Giovanni Romeo stressed the importance of certification in the speciality of medical genetics and the need for training in genetics for general doctors. He demonstrated for Italy the geographical spread of services both public and private indicating the nature and range of services each institution offered for biochemical genetics, cytogenetics and molecular laboratories.
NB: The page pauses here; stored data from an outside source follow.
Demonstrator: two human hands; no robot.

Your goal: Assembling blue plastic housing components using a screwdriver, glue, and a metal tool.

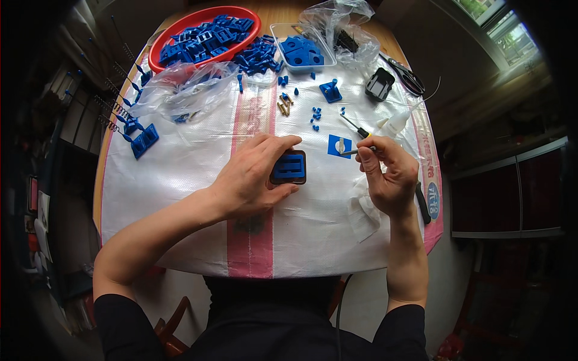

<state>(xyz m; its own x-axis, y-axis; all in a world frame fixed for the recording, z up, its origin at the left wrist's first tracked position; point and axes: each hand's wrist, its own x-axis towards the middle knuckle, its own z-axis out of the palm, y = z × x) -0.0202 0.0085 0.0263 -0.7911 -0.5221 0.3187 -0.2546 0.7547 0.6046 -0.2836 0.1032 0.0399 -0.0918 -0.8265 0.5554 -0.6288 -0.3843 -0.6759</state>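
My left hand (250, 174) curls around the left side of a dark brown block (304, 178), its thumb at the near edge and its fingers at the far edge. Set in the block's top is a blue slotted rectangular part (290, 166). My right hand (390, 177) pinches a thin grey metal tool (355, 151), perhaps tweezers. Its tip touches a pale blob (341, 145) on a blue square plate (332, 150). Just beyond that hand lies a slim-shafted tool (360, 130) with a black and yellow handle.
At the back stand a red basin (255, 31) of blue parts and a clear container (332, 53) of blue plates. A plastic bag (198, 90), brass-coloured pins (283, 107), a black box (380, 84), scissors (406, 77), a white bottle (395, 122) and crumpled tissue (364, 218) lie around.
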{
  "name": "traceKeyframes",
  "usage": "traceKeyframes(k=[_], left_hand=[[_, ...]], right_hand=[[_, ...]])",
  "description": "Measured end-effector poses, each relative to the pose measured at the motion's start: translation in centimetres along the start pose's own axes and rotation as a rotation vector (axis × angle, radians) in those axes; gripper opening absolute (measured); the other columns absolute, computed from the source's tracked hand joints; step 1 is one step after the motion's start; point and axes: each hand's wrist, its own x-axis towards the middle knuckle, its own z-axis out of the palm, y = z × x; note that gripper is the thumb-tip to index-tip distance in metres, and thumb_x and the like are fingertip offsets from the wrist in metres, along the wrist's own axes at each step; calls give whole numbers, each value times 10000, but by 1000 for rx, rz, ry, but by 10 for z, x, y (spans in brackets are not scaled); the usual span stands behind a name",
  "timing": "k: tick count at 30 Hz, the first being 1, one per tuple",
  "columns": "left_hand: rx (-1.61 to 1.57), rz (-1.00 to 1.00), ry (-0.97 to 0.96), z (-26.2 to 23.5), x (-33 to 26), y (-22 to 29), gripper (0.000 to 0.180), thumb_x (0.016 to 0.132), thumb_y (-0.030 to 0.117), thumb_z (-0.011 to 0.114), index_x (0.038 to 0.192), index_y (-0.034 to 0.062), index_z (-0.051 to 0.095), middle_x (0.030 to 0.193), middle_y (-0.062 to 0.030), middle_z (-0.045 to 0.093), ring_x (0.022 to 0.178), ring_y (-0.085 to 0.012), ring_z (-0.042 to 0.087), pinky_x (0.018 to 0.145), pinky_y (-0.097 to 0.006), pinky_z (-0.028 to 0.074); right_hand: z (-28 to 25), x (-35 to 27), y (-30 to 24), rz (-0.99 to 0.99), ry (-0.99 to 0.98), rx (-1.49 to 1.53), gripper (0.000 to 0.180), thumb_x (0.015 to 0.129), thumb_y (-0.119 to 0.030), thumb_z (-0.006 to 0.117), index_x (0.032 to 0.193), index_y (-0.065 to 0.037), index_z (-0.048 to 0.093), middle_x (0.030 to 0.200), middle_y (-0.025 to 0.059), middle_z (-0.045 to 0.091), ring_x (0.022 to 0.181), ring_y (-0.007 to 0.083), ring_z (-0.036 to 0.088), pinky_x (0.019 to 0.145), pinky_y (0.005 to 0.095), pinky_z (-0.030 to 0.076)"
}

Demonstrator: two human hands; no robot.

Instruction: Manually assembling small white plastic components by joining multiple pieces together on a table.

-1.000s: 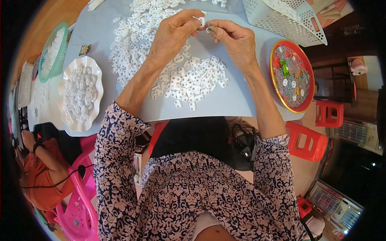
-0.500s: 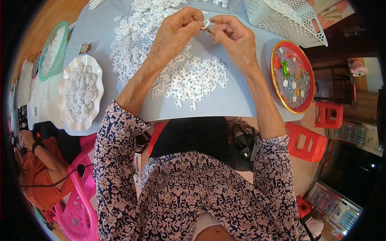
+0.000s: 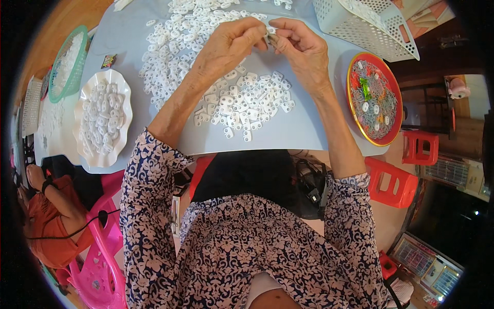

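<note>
Both hands are meeting over a small white piece (image 3: 271, 31) at the upper centre of the frame.

The left hand's (image 3: 225, 45) fingers are narrowing to a pinch at the piece's left; the right hand's (image 3: 307, 51) thumb and forefinger are closing in from its right, though whether they are gripping it I cannot tell. Neither hand is clearly lying nearer, and the fingers are hiding its long axis. Below, mid-frame, a loose heap of two-holed white pieces (image 3: 249, 103) is lying on the pale surface (image 3: 303, 129); a larger spread (image 3: 167, 67) is reaching toward the top edge. At right, a red tray (image 3: 380, 62) is holding grey bits; at left, a scalloped plate (image 3: 105, 160) is holding more white pieces. Beyond it, a small wrapper (image 3: 108, 61) is showing colours but no readable writing.
</note>
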Motion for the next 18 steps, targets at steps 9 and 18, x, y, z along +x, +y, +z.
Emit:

He suggested that Italy was an excellent example for the study by CAGSE of the organisation of the delivery of genetic services in southern Europe, involving six areas. (1) Analysis of existing censuses of medical genetics clinics, laboratory services for biochemical genetics, molecular genetics and cytogenetics. (2) Audit of the validity of these censuses through (a) questionnaires, (b) comparison with other Concerted Actions and (c) site visits by ad hoc CAGSE subcommittees. (3) Evaluation of training programmes in (a) clinical genetics through the European school of Medical Genetics and (b) laboratory genetics services through the courses in Preventive Medicine held yearly in Sestri Levante, Italy. (4) A regional test case in the Liguria region of Italy (population: 1.5 million). (5) Comparative data for other south European countries (Greece, Spain, Portugal). (6) Focal questions: (a) how to train medical and paramedical personnel involved in genetic services in southern Europe; (b) how to certify this training — the need for a European Board of Medical Genetics; (c) how to organise quality control tests for laboratory services at the European level. A workshop was organised on genetic services by the Hellenic Society of Human Genetics during the First Balkan Conference on Human Genetics in Thessaloniki (31 April – 3 September 1994) at which representatives from Bulgaria, Greece, Romania, Turkey and parts of ex-Yugoslavia agreed to contribute data to CAGSE.

Future Plans for CAGSE

During the next 3 years, workshops covering the above areas will be organised by partners and these will be published as monographs, reports in journals and formal reports to Brussels.